> **Task description**: What lines below contain the word "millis"? Please pull each one out.

> **Data extract**:
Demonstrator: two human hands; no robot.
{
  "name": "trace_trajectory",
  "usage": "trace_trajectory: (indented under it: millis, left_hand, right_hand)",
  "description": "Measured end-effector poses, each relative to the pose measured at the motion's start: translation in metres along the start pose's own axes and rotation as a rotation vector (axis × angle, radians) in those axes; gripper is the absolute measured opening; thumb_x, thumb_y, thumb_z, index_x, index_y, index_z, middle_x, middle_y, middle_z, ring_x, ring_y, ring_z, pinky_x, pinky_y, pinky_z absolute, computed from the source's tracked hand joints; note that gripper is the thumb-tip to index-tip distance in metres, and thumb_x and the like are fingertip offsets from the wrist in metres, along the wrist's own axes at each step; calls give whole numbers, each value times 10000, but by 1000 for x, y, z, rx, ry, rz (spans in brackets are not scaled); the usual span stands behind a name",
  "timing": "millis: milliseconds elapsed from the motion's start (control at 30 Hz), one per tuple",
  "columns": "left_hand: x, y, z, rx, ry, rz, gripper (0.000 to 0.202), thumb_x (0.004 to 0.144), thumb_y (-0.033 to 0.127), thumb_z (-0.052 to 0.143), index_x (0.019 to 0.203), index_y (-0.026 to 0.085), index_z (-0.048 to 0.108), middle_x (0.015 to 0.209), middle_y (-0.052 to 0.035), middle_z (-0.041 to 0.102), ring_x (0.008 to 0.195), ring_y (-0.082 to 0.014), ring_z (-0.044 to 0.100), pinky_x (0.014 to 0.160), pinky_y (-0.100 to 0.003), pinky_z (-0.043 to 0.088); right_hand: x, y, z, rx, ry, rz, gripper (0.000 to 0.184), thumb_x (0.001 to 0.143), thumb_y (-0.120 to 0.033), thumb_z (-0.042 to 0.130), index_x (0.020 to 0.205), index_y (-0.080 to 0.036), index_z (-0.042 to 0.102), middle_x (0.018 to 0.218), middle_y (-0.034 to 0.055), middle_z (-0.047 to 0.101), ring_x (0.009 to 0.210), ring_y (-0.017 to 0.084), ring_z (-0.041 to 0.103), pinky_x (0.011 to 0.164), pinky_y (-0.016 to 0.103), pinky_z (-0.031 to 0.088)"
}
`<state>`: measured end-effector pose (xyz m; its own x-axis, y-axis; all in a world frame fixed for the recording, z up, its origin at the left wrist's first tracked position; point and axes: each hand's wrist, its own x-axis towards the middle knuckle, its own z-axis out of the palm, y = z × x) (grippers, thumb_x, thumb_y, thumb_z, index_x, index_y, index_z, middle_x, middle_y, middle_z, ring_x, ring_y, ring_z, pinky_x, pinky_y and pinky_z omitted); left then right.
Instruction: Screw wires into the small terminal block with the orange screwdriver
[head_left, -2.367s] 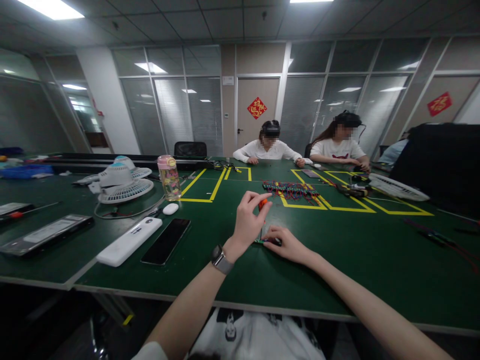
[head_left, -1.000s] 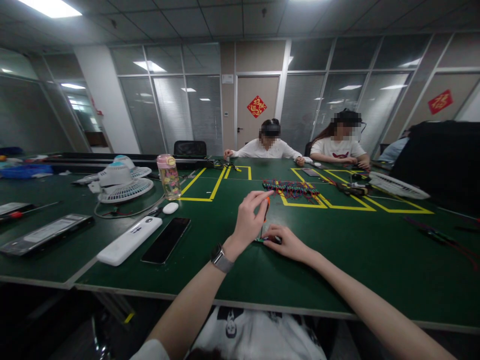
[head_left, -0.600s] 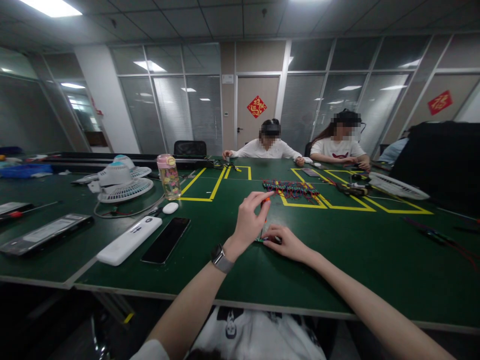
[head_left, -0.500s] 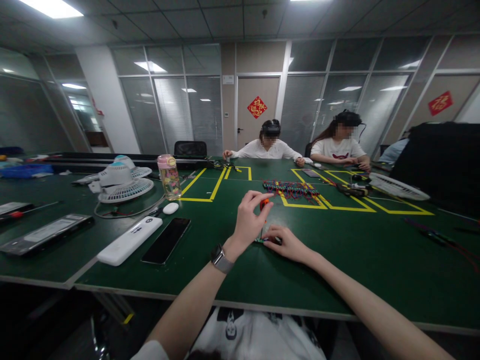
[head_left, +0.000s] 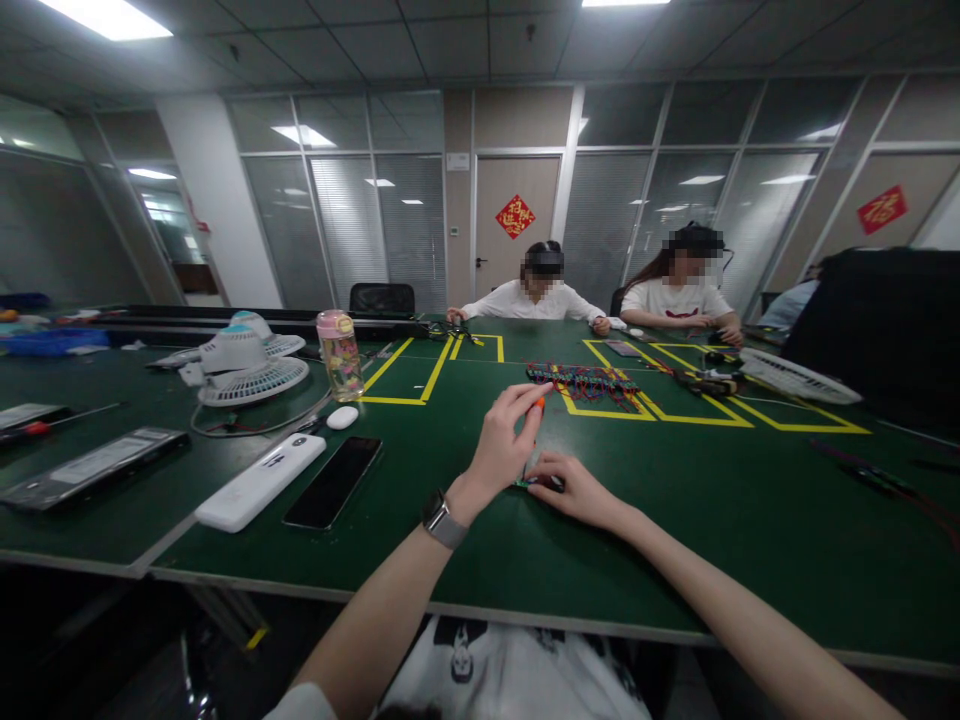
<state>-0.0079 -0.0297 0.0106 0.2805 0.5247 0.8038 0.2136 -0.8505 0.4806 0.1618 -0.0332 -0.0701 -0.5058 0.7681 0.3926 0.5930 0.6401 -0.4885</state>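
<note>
My left hand (head_left: 501, 438), with a watch on its wrist, is closed around a screwdriver (head_left: 541, 402) whose orange handle shows between the fingers. The screwdriver stands roughly upright, and its thin shaft runs down to a small green circuit board (head_left: 520, 485) on the table. My right hand (head_left: 571, 488) rests low beside it, fingers pinched on the board's right edge. Most of the board is hidden by the hands. Just beyond them lies a row of small boards with red and dark wires (head_left: 581, 382).
Left of my hands lie a black phone (head_left: 334, 483), a white power bank (head_left: 261, 482) and a small white case (head_left: 342, 418). A bottle (head_left: 340, 355) and white fans (head_left: 251, 365) stand farther off. Two people sit across the green table (head_left: 420, 540), which bears yellow tape (head_left: 390, 401).
My left hand has turned slightly around the screwdriver, its fingers now stretched a little farther right, and less of the handle shows. The right hand stays at the board.
</note>
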Motion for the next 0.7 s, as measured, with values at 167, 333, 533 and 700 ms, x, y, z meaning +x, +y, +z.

> **Exercise answer**:
  "usage": "trace_trajectory: (indented under it: millis, left_hand, right_hand)",
  "timing": "millis: milliseconds elapsed from the motion's start (control at 30 Hz), one per tuple",

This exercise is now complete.